Não há apenas uma versão do que foi falado na altura, mas o que se sabe é que não há nenhum acordo escrito com este princípio. O acordo final assinado entre a Rússia e o ocidente em Setembro de 1990 refere apenas o território da antiga República Democrática Alemã.

Em baixo, mostramos o mapa da Europa em 1999, ano em que o último país que fazia parte do Pacto de Varsóvia, sem contar com a Rússia, se junta à NATO. A azul estão os países pertencentes à NATO, a vermelho aqueles que, embora independentes, continuavam sob influência russa.

3. A questão ucraniana

A alegada quebra de promessa tem sido referida ao longo dos anos pelos líderes soviéticos. Para além de Putin, também Yeltsin, em 1993, invocou esta falta ao então presidente norte-americano Bill Clinton. O ano passado, no entanto, a perspectiva de uma nova expansão da NATO contribuiu para esta escalada de tensão. A aliança transatlântica reconheceu oficialmente três novos aspirantes a membros, assinalados a amarelo no mapa em baixo: Bósnia, Geórgia e Ucrânia.
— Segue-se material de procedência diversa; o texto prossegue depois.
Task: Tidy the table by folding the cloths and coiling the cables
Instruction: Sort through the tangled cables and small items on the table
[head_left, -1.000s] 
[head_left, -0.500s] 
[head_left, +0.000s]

Pela dimensão do país e também pela sua localização, a Ucrânia é alvo de uma atenção acrescida por parte das autoridades russas. Já em 2014, altura em que a Rússia anexou unilateralmente a província ucraniana da Crimeia, foi uma tentativa de aproximação à União Europeia que espoletou a ação militar. No ano interior, a capital ucraniana, Kiev, encheu-se de manifestações pró-europeias depois do presidente Yanukovych se ter recusado a assinar um acordo de associação com a UE.